[Work instructions] A word-for-word printout of the whole listing is needed.
>>>
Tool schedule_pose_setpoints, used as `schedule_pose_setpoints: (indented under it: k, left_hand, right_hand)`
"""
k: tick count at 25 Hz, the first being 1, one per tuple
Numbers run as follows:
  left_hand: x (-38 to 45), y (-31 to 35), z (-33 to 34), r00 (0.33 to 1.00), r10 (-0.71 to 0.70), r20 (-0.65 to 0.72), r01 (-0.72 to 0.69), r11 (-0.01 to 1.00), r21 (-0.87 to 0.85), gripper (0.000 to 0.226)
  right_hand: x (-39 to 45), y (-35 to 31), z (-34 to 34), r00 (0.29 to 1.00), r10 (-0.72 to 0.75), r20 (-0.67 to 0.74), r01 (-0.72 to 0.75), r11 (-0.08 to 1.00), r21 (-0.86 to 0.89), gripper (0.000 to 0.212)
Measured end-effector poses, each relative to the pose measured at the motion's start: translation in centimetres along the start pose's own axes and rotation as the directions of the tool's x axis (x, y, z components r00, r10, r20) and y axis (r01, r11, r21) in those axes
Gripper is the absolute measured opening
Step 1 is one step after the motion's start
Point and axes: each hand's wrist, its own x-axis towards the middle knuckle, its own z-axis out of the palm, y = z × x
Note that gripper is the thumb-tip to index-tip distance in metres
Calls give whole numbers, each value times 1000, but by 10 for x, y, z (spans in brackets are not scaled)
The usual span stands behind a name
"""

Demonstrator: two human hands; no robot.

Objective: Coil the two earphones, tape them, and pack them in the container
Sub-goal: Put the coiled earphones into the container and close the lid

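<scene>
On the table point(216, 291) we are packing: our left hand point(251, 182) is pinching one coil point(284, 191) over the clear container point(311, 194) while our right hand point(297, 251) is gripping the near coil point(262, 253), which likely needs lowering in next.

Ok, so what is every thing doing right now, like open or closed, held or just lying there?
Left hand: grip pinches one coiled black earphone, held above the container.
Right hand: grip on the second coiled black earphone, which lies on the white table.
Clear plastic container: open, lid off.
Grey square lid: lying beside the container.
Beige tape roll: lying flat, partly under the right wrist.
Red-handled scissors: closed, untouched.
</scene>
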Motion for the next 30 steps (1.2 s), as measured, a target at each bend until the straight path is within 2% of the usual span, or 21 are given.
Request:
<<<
[Finished task]
Tool schedule_pose_setpoints, used as `schedule_pose_setpoints: (indented under it: k, left_hand, right_hand)`
"""
k: tick count at 25 Hz, the first being 1, one per tuple
Numbers run as follows:
  left_hand: x (-38 to 45), y (-31 to 35), z (-33 to 34), r00 (0.33 to 1.00), r10 (-0.71 to 0.70), r20 (-0.65 to 0.72), r01 (-0.72 to 0.69), r11 (-0.01 to 1.00), r21 (-0.87 to 0.85), gripper (0.000 to 0.226)
  right_hand: x (-39 to 45), y (-35 to 31), z (-34 to 34), r00 (0.29 to 1.00), r10 (-0.72 to 0.75), r20 (-0.67 to 0.74), r01 (-0.72 to 0.75), r11 (-0.08 to 1.00), r21 (-0.86 to 0.89), gripper (0.000 to 0.212)
Measured end-effector poses, each relative to the pose measured at the motion's start: translation in centimetres along the start pose's own axes and rotation as the directions of the tool's x axis (x, y, z components r00, r10, r20) and y axis (r01, r11, r21) in those axes
Gripper is the absolute measured opening
Step 1 is one step after the motion's start
Point and axes: each hand's wrist, its own x-axis towards the middle knuckle, its own z-axis out of the palm, y = z × x
Note that gripper is the thumb-tip to index-tip distance in metres
Calls give whole numbers, each value times 1000, but by 10 for x, y, z (spans in brackets are not scaled)
The usual span stands behind a name
"""

Demonstrator: two human hands; no robot.

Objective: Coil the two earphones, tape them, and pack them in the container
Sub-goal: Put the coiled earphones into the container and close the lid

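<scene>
On the table point(216, 291) we are packing: our left hand point(251, 182) is pinching one coil point(284, 191) over the clear container point(311, 194) while our right hand point(297, 251) is gripping the near coil point(262, 253), which likely needs lowering in next.

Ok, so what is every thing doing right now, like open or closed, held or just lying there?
Left hand: grip pinches one coiled black earphone, held above the container.
Right hand: grip on the second coiled black earphone, which lies on the white table.
Clear plastic container: open, lid off.
Grey square lid: lying beside the container.
Beige tape roll: lying flat, partly under the right wrist.
Red-handled scissors: closed, untouched.
</scene>
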Motion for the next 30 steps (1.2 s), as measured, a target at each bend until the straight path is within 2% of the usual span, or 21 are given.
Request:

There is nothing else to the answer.